### Problem to solve
Once you reach the line that holds "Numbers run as" in the listing below, output it and every line after it through the line that holds "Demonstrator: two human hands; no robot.", word for word.

### Data provided
•••••

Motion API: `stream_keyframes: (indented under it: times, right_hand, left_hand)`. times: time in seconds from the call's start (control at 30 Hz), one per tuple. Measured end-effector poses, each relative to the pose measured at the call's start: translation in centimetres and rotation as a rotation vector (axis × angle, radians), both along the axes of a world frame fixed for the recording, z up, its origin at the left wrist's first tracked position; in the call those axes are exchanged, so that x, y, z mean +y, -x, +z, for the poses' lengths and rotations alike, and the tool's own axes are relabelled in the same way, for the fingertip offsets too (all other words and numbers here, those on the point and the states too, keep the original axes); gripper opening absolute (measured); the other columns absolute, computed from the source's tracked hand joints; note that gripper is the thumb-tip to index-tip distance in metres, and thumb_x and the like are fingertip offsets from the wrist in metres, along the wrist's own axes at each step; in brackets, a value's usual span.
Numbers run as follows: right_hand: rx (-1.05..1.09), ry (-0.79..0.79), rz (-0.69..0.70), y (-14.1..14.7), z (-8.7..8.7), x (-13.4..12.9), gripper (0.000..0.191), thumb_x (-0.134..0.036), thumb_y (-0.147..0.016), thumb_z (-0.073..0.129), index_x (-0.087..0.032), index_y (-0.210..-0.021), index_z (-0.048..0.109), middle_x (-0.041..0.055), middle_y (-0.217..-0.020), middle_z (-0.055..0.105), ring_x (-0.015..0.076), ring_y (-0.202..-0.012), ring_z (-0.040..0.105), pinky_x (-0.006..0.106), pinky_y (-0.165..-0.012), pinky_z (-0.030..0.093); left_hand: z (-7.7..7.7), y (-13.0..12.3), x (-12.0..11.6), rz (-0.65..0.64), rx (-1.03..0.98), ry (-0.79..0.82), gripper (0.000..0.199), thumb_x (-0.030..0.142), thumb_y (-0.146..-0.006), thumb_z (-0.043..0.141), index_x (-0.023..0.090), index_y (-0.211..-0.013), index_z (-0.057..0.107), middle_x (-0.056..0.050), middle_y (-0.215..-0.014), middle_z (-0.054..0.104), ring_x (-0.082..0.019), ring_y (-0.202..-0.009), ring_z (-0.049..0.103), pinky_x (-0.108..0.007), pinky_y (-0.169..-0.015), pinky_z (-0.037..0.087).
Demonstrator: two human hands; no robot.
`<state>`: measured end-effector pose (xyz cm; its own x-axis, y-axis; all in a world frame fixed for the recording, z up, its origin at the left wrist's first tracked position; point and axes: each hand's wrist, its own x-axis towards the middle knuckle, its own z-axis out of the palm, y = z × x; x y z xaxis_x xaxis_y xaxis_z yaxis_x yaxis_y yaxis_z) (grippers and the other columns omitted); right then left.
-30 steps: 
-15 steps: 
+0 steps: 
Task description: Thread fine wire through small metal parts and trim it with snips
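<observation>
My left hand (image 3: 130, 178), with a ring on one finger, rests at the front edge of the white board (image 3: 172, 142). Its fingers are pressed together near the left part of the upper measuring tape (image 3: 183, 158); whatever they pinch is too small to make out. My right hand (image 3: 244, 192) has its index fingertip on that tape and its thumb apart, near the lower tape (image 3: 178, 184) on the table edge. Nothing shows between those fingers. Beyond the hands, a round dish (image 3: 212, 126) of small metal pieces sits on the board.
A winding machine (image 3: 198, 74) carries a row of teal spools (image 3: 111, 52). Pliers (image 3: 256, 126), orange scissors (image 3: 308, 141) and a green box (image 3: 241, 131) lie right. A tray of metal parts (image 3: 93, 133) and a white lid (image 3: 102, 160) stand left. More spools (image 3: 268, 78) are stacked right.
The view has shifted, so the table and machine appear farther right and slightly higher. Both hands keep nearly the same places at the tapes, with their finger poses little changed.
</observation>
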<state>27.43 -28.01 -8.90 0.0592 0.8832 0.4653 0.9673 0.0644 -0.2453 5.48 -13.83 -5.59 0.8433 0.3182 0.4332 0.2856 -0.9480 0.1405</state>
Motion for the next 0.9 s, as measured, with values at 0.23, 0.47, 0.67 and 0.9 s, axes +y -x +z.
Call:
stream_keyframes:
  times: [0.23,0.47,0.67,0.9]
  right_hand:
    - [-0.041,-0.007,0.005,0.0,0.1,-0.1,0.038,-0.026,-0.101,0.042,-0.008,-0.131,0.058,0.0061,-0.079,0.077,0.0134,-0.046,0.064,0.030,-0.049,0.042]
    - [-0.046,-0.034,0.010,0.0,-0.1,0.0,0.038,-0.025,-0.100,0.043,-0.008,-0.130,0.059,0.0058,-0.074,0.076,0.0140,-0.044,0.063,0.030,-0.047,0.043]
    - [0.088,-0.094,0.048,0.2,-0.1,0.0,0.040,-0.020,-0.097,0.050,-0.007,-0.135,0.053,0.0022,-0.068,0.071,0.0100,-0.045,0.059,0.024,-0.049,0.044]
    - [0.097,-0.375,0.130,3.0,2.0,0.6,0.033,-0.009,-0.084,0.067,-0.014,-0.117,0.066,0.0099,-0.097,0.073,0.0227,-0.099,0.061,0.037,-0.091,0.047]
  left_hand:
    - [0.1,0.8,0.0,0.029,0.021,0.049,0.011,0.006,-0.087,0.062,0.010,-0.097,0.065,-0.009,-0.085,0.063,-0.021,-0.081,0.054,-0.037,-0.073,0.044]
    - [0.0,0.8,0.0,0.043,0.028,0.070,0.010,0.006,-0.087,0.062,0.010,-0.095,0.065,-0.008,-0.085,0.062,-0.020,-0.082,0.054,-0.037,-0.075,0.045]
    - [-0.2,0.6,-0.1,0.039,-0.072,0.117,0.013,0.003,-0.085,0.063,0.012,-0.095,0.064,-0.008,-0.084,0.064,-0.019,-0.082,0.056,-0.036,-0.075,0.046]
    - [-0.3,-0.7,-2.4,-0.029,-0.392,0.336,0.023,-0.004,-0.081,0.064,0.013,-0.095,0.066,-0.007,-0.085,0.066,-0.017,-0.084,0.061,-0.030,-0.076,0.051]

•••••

### Response to the exercise
Numbers run as follows: right_hand: rx (-1.05..1.09), ry (-0.79..0.79), rz (-0.69..0.70), y (-14.1..14.7), z (-8.7..8.7), x (-13.4..12.9), gripper (0.000..0.191), thumb_x (-0.134..0.036), thumb_y (-0.147..0.016), thumb_z (-0.073..0.129), index_x (-0.087..0.032), index_y (-0.210..-0.021), index_z (-0.048..0.109), middle_x (-0.041..0.055), middle_y (-0.217..-0.020), middle_z (-0.055..0.105), ring_x (-0.015..0.076), ring_y (-0.202..-0.012), ring_z (-0.040..0.105), pinky_x (-0.006..0.106), pinky_y (-0.165..-0.012), pinky_z (-0.030..0.093); left_hand: z (-7.7..7.7), y (-13.0..12.3), x (-12.0..11.6), rz (-0.65..0.64), rx (-1.03..0.98), ry (-0.79..0.82), gripper (0.000..0.199), thumb_x (-0.030..0.142), thumb_y (-0.146..-0.006), thumb_z (-0.043..0.141), index_x (-0.023..0.090), index_y (-0.211..-0.013), index_z (-0.057..0.107), middle_x (-0.056..0.050), middle_y (-0.215..-0.014), middle_z (-0.054..0.104), ring_x (-0.082..0.019), ring_y (-0.202..-0.009), ring_z (-0.049..0.103), pinky_x (-0.108..0.007), pinky_y (-0.169..-0.015), pinky_z (-0.037..0.087).
Demonstrator: two human hands; no robot.

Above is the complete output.